## Exercise
Set down the lines below exactly as they stand, please. Go from the first through the one containing "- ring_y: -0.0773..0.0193".

## Material provided

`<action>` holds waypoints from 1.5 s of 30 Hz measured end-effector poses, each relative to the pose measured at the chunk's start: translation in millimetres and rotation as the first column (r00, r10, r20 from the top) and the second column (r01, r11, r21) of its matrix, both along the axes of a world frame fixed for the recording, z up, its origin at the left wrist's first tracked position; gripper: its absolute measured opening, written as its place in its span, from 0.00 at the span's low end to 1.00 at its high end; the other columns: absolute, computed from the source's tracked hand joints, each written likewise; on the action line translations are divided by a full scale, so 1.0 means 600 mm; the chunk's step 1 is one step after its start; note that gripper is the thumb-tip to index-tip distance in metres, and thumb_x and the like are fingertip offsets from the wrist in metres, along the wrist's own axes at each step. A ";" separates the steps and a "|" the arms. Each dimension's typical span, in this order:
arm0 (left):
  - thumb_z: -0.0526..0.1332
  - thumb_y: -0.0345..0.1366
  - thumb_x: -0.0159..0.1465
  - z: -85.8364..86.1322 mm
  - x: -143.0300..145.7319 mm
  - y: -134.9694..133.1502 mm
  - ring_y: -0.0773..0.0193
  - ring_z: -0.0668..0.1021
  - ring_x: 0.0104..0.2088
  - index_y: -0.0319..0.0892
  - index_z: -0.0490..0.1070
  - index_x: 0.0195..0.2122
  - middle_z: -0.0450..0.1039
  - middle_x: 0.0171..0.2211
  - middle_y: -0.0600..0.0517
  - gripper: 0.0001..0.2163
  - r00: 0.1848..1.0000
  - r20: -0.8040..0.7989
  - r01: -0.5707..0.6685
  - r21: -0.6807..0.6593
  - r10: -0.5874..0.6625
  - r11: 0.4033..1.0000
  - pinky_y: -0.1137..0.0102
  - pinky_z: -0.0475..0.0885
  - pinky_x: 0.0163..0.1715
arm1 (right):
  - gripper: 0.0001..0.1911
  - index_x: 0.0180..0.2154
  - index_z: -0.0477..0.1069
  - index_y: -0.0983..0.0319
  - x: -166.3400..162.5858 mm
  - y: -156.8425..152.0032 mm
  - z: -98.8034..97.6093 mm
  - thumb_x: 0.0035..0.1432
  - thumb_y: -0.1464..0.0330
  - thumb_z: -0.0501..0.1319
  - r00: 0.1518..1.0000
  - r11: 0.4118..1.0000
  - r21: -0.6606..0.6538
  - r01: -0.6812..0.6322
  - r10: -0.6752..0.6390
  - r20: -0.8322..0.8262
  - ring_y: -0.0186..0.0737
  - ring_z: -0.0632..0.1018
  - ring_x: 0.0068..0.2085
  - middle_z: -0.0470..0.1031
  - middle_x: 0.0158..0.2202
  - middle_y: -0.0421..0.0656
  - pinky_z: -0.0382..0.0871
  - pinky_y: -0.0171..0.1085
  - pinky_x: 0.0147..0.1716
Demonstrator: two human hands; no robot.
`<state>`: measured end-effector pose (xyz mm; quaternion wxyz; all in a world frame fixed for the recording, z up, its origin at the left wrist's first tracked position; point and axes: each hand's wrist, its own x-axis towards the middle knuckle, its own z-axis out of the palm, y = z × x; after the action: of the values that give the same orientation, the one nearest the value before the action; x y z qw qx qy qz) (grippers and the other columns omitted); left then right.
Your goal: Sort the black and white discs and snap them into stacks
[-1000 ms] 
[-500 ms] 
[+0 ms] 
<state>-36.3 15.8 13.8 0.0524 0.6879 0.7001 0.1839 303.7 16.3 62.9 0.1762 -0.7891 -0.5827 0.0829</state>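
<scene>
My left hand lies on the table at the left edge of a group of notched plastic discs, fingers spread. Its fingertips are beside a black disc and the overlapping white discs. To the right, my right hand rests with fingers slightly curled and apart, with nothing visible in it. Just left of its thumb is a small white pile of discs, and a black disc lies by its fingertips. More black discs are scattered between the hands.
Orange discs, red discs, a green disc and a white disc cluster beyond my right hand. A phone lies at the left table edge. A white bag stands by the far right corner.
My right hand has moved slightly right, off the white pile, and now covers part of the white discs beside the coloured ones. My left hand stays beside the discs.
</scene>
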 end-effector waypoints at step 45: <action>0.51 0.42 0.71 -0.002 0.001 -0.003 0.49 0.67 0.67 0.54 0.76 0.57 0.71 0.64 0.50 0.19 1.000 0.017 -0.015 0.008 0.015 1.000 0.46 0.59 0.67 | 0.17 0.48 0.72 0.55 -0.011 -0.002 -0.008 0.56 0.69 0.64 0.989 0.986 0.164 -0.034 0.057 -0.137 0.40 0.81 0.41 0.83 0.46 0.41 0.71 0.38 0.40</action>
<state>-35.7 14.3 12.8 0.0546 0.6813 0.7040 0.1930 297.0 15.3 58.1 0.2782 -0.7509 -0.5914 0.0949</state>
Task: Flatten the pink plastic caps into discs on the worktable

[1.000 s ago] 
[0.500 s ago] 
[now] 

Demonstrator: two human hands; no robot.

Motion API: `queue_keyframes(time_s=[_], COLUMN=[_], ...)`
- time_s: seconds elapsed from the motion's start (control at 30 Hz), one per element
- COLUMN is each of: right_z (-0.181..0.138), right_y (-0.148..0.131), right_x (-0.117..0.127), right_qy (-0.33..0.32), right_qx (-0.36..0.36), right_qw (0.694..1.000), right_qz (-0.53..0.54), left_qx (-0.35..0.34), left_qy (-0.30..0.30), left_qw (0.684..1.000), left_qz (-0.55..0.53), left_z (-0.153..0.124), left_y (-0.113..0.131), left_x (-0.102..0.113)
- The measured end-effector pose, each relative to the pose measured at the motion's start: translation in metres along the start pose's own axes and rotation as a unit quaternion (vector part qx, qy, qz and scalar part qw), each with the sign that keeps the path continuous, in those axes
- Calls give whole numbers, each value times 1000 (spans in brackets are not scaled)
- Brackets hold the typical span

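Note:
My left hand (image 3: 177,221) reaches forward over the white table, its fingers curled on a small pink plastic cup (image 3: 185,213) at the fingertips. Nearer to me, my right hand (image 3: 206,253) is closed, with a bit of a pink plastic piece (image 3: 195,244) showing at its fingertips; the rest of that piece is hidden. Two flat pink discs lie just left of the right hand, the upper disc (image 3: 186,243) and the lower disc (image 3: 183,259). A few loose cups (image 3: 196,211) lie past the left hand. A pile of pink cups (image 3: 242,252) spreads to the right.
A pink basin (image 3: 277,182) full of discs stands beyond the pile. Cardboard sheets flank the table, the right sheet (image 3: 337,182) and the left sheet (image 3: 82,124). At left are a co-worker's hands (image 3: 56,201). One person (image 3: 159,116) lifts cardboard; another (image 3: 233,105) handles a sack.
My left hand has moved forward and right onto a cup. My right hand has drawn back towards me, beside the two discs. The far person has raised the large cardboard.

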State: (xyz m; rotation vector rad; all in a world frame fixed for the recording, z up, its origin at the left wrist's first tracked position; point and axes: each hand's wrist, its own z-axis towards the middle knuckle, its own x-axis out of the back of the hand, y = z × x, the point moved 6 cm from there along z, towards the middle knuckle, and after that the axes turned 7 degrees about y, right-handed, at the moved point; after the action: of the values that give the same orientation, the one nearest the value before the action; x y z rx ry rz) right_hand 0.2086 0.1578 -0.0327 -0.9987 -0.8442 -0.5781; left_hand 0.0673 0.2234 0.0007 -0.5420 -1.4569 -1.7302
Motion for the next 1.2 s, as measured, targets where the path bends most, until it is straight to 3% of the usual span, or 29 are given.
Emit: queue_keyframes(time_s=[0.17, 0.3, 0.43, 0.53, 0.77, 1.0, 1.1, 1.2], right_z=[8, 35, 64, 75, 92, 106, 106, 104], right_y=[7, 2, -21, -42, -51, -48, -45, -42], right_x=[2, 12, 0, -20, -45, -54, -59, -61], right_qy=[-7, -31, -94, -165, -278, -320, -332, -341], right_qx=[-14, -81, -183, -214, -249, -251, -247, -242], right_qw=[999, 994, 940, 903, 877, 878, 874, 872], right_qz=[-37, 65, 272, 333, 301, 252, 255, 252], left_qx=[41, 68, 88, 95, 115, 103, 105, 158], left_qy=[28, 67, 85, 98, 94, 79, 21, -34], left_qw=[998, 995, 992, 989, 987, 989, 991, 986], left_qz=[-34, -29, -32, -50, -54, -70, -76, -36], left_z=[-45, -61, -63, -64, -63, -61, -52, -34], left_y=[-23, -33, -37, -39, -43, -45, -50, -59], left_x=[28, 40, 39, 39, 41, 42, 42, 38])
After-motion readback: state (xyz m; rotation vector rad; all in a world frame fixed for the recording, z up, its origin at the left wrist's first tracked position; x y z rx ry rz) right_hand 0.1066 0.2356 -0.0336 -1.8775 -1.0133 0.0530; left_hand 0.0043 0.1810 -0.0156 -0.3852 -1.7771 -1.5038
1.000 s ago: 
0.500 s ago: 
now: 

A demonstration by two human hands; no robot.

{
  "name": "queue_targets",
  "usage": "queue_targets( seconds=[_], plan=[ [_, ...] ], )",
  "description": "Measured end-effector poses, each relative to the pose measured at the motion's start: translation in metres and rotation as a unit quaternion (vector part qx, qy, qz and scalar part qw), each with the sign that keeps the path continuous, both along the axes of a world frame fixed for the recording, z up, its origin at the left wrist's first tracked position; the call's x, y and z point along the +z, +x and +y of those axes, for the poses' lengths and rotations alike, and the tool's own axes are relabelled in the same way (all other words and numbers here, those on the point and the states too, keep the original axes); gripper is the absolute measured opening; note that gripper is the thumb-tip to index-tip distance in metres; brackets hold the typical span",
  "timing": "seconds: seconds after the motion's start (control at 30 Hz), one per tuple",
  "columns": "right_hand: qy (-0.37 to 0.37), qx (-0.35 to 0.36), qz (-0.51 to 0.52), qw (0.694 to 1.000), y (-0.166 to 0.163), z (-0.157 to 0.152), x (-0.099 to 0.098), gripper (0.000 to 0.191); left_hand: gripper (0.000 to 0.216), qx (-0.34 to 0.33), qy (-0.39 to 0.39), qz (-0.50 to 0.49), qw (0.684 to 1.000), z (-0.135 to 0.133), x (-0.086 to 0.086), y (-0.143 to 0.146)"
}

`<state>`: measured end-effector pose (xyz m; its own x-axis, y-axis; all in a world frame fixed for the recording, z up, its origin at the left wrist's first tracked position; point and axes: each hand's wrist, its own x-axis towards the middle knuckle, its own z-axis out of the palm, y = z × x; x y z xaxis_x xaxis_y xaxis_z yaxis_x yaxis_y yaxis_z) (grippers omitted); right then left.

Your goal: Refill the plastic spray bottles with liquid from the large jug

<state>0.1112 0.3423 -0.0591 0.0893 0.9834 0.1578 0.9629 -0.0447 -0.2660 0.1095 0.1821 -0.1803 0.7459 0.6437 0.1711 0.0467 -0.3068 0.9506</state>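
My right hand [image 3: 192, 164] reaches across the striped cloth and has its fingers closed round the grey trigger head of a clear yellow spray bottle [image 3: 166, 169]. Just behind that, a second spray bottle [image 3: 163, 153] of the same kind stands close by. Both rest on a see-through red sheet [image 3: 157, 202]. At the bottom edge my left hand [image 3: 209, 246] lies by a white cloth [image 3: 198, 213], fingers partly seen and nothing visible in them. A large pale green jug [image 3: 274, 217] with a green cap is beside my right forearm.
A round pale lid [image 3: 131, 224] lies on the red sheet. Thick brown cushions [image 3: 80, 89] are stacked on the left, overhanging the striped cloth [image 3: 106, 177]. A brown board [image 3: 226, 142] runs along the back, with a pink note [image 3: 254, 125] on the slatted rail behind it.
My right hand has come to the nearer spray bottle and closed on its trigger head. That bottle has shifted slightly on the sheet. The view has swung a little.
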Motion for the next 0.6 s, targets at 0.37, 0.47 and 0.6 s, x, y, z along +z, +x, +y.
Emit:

## Solution to this task
`<action>` holds waypoints from 1.5 s of 30 Hz measured end-effector poses, each relative to the pose measured at the chunk's start: translation in millimetres and rotation as the first column (r00, r10, r20 from the top) and the second column (r01, r11, r21) of its matrix, both along the axes of a world frame fixed for the recording, z up, its origin at the left wrist's first tracked position; gripper: its absolute measured opening, written as its place in its span, from 0.00 at the span's low end to 1.00 at its high end; the other columns: absolute, computed from the source's tracked hand joints, each written likewise; on the action line translations are divided by a full scale, so 1.0 means 600 mm; the chunk's step 1 is one step after its start; note that gripper is the thumb-tip to index-tip distance in metres, and thumb_x and the like are fingertip offsets from the wrist in metres, along the wrist's own axes at each step. A ";" separates the steps and a "|" the arms. Each dimension's typical span, in this order:
arm0 (left):
  - thumb_z: -0.0526..0.1332
  - thumb_y: -0.0345..0.1366
  - thumb_x: -0.0159..0.1465
  - z: -85.8364..86.1322 mm
  - x: -143.0300..145.7319 mm
  - y: -134.9694..133.1502 mm
  - ring_y: -0.0773..0.0193

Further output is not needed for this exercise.